> AIM OF THE TASK
Scan the entries and copy each line where the word "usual" is present.

Recorded data:
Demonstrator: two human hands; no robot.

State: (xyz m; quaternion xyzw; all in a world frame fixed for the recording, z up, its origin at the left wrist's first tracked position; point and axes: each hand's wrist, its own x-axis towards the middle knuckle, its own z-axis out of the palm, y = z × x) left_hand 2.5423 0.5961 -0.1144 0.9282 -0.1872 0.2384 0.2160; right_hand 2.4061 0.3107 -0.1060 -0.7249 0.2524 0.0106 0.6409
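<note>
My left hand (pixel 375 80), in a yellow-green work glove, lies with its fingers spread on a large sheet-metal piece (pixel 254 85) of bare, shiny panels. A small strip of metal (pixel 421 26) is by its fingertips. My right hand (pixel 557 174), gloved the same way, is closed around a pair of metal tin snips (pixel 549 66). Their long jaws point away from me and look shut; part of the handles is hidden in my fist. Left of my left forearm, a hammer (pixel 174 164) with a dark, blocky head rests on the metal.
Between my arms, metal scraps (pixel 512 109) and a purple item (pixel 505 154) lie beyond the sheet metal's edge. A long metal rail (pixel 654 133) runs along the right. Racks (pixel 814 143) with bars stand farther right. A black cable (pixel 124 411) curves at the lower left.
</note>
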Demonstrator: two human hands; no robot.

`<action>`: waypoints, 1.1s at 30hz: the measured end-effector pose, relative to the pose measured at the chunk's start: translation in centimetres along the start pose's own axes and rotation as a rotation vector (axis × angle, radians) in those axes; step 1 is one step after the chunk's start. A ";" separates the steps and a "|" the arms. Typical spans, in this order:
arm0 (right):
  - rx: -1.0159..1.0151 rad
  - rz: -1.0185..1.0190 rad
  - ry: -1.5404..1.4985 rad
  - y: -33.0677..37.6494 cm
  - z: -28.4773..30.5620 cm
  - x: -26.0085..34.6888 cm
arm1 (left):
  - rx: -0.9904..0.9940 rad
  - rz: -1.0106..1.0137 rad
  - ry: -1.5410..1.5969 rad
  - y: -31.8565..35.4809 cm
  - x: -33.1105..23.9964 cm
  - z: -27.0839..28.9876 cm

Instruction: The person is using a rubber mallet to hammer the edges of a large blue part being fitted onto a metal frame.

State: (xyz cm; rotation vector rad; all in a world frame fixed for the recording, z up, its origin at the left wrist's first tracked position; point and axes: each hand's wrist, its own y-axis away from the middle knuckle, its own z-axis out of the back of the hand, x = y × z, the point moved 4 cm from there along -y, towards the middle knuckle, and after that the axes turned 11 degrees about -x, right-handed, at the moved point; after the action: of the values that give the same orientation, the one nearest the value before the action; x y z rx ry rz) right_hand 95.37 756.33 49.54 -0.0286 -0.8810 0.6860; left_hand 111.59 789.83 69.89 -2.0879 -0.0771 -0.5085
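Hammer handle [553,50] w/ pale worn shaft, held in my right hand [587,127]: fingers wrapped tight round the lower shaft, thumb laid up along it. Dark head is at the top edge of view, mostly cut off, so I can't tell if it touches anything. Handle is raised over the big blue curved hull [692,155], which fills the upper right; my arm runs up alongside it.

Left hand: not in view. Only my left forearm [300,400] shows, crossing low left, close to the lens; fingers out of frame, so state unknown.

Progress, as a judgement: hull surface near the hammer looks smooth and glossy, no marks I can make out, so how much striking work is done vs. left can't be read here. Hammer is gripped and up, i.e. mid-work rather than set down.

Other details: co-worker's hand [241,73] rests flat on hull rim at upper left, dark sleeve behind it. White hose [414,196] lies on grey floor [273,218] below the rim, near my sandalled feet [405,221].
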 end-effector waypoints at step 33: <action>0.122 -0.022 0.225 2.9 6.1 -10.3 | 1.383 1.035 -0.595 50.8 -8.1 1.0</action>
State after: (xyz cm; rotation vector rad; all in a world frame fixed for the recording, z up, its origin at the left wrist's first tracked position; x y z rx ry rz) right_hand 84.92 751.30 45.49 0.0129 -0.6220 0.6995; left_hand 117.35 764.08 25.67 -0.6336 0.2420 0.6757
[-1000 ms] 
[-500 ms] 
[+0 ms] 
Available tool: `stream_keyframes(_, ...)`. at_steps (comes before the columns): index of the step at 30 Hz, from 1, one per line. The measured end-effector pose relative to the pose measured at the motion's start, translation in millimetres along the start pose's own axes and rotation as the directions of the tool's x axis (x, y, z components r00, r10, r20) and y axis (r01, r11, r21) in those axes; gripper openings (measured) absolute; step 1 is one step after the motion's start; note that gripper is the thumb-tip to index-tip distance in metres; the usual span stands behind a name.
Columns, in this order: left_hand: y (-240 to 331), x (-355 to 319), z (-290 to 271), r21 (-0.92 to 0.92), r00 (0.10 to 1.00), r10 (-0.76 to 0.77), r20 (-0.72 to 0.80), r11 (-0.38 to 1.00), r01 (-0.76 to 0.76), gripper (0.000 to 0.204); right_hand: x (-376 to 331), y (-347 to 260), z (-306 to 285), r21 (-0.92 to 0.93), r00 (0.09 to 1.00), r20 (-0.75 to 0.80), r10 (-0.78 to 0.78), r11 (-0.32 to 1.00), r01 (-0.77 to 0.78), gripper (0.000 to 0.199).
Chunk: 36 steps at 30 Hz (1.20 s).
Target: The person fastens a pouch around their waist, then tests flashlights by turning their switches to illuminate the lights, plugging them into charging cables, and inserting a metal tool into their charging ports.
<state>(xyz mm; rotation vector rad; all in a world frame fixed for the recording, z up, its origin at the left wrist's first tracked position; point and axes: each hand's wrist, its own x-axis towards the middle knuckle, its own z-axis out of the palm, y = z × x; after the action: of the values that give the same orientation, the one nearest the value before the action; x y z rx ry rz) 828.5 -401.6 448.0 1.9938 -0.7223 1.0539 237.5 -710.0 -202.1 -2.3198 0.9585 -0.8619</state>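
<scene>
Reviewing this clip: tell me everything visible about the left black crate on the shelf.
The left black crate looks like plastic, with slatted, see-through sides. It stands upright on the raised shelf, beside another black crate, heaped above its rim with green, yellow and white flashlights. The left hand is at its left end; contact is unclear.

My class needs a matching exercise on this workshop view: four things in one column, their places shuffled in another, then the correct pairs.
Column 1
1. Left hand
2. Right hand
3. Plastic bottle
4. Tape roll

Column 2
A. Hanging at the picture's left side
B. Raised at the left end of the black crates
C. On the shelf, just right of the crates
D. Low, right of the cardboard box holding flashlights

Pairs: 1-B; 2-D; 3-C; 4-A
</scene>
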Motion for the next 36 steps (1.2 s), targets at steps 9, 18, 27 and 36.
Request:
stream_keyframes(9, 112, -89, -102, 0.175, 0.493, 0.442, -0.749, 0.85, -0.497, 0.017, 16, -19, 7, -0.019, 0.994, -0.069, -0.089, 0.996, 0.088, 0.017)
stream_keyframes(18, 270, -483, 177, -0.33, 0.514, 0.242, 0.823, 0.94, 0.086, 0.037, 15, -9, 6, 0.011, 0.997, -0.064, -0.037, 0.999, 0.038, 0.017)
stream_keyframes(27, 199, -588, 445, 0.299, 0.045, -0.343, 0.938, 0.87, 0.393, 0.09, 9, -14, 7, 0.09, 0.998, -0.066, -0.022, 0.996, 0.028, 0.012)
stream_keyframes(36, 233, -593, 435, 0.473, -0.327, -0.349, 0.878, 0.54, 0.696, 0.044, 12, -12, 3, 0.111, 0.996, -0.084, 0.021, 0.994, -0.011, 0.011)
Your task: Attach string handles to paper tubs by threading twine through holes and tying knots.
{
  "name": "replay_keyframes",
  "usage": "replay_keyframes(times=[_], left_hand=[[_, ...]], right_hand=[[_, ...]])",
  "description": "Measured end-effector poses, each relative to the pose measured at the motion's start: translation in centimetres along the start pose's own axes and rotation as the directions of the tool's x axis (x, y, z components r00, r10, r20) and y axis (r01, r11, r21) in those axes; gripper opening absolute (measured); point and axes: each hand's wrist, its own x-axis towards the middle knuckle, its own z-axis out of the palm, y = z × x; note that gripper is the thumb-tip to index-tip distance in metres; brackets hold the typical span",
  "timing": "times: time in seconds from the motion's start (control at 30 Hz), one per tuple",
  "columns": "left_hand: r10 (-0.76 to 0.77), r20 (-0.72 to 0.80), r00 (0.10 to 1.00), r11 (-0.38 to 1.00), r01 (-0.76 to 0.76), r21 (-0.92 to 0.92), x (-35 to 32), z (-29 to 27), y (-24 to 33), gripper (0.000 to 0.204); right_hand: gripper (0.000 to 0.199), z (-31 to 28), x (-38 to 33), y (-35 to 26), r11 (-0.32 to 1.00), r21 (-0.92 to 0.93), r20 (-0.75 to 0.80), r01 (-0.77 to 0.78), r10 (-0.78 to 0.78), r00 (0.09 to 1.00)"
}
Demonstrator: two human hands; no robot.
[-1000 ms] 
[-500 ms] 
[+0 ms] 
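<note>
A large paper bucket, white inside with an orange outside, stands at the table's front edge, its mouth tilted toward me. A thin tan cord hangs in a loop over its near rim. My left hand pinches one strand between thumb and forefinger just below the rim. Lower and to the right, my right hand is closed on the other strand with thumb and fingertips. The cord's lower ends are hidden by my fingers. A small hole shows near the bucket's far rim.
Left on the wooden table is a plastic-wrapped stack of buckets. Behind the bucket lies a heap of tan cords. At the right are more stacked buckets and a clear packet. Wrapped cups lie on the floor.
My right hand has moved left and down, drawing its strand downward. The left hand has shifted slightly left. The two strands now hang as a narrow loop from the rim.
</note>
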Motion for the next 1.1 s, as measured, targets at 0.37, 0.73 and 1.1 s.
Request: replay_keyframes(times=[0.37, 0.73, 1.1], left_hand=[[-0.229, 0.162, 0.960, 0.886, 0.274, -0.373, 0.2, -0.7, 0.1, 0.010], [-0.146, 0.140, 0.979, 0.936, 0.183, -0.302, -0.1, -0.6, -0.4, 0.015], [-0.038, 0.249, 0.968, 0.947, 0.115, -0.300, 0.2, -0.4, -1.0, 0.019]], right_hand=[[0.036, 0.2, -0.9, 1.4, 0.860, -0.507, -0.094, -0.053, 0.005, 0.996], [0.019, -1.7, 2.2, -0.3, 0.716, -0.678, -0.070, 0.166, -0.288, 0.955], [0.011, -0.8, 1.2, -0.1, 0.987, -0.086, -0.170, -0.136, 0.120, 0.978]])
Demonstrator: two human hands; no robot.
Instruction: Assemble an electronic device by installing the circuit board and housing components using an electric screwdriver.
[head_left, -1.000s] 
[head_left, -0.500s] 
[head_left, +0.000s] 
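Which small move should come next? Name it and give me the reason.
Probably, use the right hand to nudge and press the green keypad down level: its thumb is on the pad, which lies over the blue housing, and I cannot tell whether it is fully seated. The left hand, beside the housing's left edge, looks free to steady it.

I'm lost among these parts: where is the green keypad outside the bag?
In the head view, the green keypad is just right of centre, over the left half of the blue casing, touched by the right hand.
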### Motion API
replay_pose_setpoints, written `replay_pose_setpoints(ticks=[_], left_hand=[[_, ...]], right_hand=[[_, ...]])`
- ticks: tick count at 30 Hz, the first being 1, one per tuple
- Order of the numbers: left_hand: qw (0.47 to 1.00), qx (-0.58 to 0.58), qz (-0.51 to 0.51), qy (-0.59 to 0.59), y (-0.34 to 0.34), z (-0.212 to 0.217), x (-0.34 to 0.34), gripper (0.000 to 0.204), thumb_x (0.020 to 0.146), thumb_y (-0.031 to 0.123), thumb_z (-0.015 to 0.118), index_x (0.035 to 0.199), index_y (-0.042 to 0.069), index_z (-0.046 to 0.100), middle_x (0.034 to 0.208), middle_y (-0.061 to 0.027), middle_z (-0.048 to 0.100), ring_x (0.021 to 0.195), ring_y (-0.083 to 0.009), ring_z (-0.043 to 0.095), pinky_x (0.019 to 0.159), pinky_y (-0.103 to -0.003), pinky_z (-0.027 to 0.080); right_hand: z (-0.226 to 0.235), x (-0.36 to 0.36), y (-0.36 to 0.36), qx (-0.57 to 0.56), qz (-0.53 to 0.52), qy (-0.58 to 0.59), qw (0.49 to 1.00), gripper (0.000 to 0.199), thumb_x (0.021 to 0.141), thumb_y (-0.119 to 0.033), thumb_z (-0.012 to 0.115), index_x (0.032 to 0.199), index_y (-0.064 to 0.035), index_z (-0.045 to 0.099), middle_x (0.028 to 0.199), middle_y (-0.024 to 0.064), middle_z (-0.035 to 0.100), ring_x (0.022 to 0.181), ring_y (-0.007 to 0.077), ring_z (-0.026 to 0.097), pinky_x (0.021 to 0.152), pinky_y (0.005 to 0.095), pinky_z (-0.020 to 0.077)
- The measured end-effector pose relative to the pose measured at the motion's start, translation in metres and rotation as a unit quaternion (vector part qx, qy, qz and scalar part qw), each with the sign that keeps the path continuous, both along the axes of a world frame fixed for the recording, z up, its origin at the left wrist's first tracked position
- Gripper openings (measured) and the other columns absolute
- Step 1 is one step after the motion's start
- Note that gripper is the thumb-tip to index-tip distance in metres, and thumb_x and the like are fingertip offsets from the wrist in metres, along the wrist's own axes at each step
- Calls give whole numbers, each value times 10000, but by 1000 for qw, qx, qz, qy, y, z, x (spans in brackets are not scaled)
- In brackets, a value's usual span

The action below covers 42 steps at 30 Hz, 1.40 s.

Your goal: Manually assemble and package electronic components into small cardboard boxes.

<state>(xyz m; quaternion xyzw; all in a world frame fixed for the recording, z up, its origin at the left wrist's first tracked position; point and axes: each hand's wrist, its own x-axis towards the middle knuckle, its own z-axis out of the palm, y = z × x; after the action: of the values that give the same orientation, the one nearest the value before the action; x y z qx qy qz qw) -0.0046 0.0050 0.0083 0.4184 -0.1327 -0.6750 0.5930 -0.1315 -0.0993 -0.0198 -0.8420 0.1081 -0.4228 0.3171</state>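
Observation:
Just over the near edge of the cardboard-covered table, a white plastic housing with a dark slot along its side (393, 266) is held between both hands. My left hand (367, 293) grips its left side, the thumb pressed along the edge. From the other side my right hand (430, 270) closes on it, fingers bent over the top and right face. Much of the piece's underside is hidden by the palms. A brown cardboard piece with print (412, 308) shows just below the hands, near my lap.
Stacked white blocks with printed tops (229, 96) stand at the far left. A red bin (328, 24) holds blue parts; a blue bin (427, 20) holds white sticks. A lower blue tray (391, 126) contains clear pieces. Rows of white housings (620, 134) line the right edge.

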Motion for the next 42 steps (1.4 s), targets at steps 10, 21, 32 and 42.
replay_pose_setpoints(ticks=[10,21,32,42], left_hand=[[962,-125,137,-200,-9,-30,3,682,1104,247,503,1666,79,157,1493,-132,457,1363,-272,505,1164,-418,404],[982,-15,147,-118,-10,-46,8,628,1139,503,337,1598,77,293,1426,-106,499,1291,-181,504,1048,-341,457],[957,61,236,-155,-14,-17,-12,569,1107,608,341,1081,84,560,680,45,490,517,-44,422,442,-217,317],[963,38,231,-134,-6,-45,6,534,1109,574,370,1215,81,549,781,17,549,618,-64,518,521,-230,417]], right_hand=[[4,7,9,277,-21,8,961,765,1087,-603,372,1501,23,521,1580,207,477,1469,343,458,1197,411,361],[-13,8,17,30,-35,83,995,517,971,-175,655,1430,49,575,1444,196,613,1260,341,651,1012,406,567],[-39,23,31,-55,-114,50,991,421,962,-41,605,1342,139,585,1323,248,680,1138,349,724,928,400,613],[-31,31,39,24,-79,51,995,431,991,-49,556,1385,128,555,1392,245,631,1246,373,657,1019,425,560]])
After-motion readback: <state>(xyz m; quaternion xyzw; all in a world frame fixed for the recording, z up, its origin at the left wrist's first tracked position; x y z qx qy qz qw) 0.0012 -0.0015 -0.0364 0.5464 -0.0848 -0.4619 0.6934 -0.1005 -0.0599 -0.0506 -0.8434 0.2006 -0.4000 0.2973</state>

> WRITTEN SOLUTION
Available tool: `stream_keyframes(_, ...)`. at_steps (comes before the columns): index of the step at 30 Hz, from 1, one per line. The measured end-effector pose relative to the pose measured at the motion's start, translation in millimetres along the start pose's own axes and rotation as the directions of the tool's x axis (x, y, z components r00, r10, r20) and y axis (r01, r11, r21) in those axes; gripper openings (measured) absolute; step 1 is one step after the motion's start; note that gripper is the thumb-tip to index-tip distance in metres; the usual span stands behind a name.
- In brackets, a value's usual span

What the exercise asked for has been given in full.